Selasa, 23 Desember 2025 ---
Pada hari Selasa, 23 Desember 2025, pukul 13.30 WIB, bertempat di Ruang Media Center Pengadilan Agama Lubuklinggau, seluruh unsur pimpinan dan aparatur Pengadilan Agama Lubuklinggau yang terdiri dari Ketua, Wakil Ketua, para Hakim, jajaran Kepaniteraan, serta Kesekretariatan mengikuti kegiatan pembinaan yang diselenggarakan oleh Pengadilan Tinggi Agama Palembang. Kegiatan pembinaan ini dilaksanakan secara virtual dan diikuti secara serentak oleh seluruh satuan kerja Pengadilan Agama yang berada di wilayah hukum Pengadilan Tinggi Agama Palembang.
Pembinaan tersebut secara khusus mengangkat tema mengenai bahaya judi online yang saat ini semakin marak terjadi di tengah masyarakat. Kegiatan ini dipimpin langsung oleh Wakil Ketua Pengadilan Tinggi Agama Palembang, didampingi oleh Panitera dan Sekretaris Pengadilan Tinggi Agama Palembang. Dalam pembinaannya, beliau menegaskan bahwa seluruh Aparatur Pengadilan Agama tanpa terkecuali dilarang keras untuk terlibat dalam praktik judi online dalam bentuk apa pun. Hal ini mengingat fenomena judi online tidak hanya terjadi di masyarakat umum, tetapi juga telah menyeret oknum-oknum di lingkungan instansi pemerintah, dan tidak menutup kemungkinan dapat merambah ke lembaga peradilan apabila tidak diantisipasi secara serius.
Lebih lanjut disampaikan bahwa Aparatur Pengadilan Agama sebagai bagian dari penegak hukum dan pelayan masyarakat harus mampu menjadi teladan, baik dalam kehidupan kedinasan maupun dalam kehidupan bermasyarakat. Keterlibatan dalam judi online tidak hanya melanggar norma hukum dan etika, tetapi juga bertentangan dengan nilai-nilai moral dan integritas yang wajib dijunjung tinggi oleh setiap aparatur peradilan.
.jpg)
Dalam pembinaan tersebut juga ditekankan bahwa perbuatan judi merupakan perbuatan yang diharamkan oleh Allah SWT sebagaimana diajarkan dalam agama Islam. Judi membawa dampak negatif yang sangat besar, baik bagi diri sendiri maupun bagi keluarga, seperti kerugian finansial, keretakan rumah tangga, serta tekanan psikologis.
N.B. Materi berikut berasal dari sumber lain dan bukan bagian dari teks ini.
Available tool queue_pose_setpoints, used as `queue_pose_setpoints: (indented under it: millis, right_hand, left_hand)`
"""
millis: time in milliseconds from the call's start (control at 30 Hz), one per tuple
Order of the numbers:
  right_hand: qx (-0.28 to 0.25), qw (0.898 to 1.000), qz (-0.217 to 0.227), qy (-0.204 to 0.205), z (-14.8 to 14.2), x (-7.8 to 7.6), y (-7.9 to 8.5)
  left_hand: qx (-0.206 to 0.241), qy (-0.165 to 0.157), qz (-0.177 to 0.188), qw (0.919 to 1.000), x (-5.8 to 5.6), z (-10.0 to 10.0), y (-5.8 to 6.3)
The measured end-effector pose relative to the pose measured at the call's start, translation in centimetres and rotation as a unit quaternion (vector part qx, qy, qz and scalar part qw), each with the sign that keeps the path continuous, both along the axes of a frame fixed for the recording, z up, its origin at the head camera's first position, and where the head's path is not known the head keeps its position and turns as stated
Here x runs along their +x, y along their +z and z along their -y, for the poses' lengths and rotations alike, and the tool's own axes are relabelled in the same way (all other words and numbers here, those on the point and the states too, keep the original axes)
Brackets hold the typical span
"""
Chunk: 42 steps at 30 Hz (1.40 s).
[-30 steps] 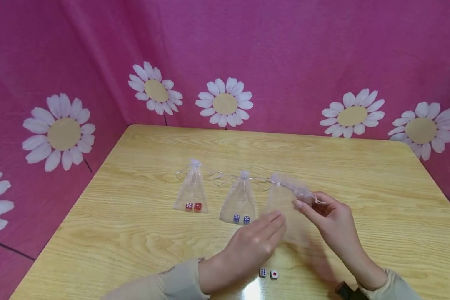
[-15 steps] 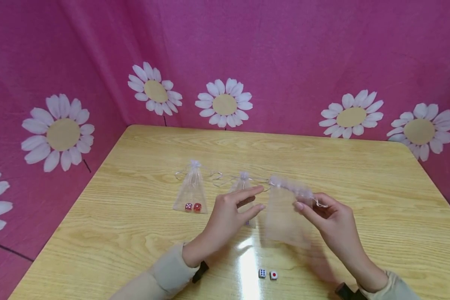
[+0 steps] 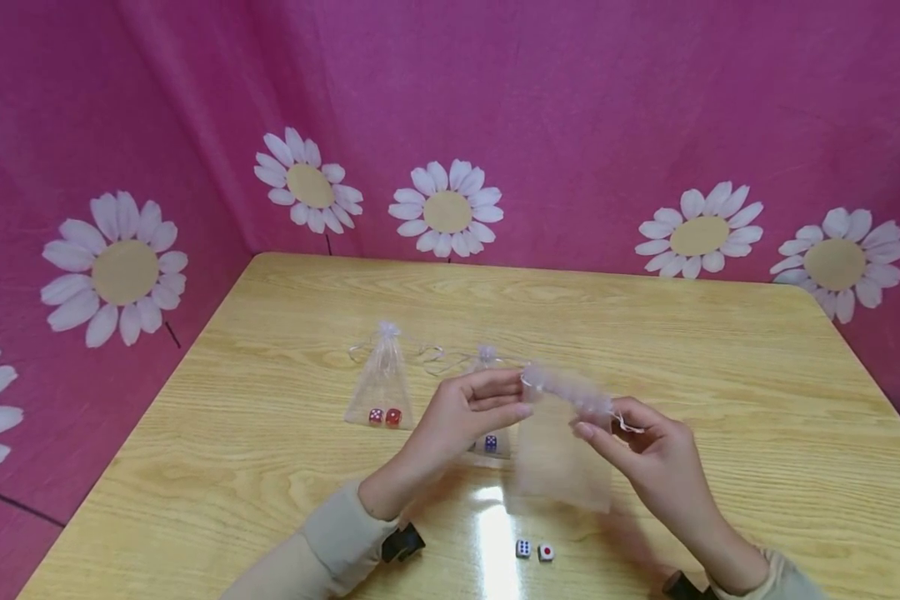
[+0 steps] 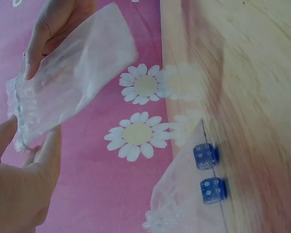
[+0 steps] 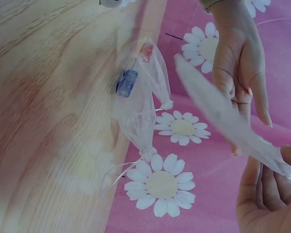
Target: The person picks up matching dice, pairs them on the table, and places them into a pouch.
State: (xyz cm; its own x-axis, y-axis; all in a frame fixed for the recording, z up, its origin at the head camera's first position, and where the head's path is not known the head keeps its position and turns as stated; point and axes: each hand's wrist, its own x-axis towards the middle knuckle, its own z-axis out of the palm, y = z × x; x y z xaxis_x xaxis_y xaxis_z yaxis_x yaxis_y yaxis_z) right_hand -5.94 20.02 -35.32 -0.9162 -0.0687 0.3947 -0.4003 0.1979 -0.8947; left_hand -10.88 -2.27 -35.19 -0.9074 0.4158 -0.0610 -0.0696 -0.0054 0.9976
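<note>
A sheer white organza drawstring pouch (image 3: pixel 562 458) hangs above the table, its gathered top edge slanting down to the right. My right hand (image 3: pixel 660 462) pinches the top right corner between thumb and fingers, close to the loose cord end. At the other top corner is my left hand (image 3: pixel 457 421), thumb and fingers spread apart around the edge. In the left wrist view, the pouch's gathered top (image 4: pixel 22 111) passes between those fingers. Two white dice (image 3: pixel 522 548) lie on the table below the hands.
A tied pouch (image 3: pixel 384 379) with two red dice (image 3: pixel 393 417) lies at left on the wood-grain table (image 3: pixel 217 467). Beside it a second tied pouch (image 3: pixel 486 354) with blue dice (image 3: pixel 491 442) is partly behind my left hand. A pink flowered cloth (image 3: pixel 570 100) hangs behind the table.
My left hand moves from in front of the pouch leftward, opens, then reaches its top left corner. The pouch, in my right hand's grip, shifts slightly left and down.
</note>
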Motion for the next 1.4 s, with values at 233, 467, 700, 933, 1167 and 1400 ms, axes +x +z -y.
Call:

Selain itu, perilaku tersebut juga dapat merusak citra dan nama baik institusi peradilan, yang pada akhirnya akan mengurangi kepercayaan masyarakat terhadap lembaga peradilan.
Beliau menambahkan bahwa keterlibatan dalam judi online sangat merugikan secara pribadi karena dapat menghabiskan harta benda dan menimbulkan berbagai masalah lainnya, termasuk potensi pelanggaran disiplin pegawai. Oleh karena itu, dengan menjauhi praktik judi online, Aparatur Pengadilan Agama telah berkontribusi dalam menerapkan pola kerja yang bersih, profesional, dan berintegritas, serta menghindari berbagai bentuk perilaku tercela yang dapat mencederai marwah lembaga peradilan.
Melalui kegiatan pembinaan ini diharapkan seluruh Aparatur Pengadilan Agama Lubuklinggau dan satuan kerja lainnya di wilayah Pengadilan Tinggi Agama Palembang semakin meningkatkan kesadaran, komitmen, dan tanggung jawab moral untuk menjauhi judi online serta senantiasa menjaga integritas, kejujuran, dan kepercayaan publik. Semoga seluruh aparatur peradilan senantiasa diberi kekuatan dan perlindungan untuk terhindar dari perilaku yang merugikan diri sendiri, keluarga, dan institusi.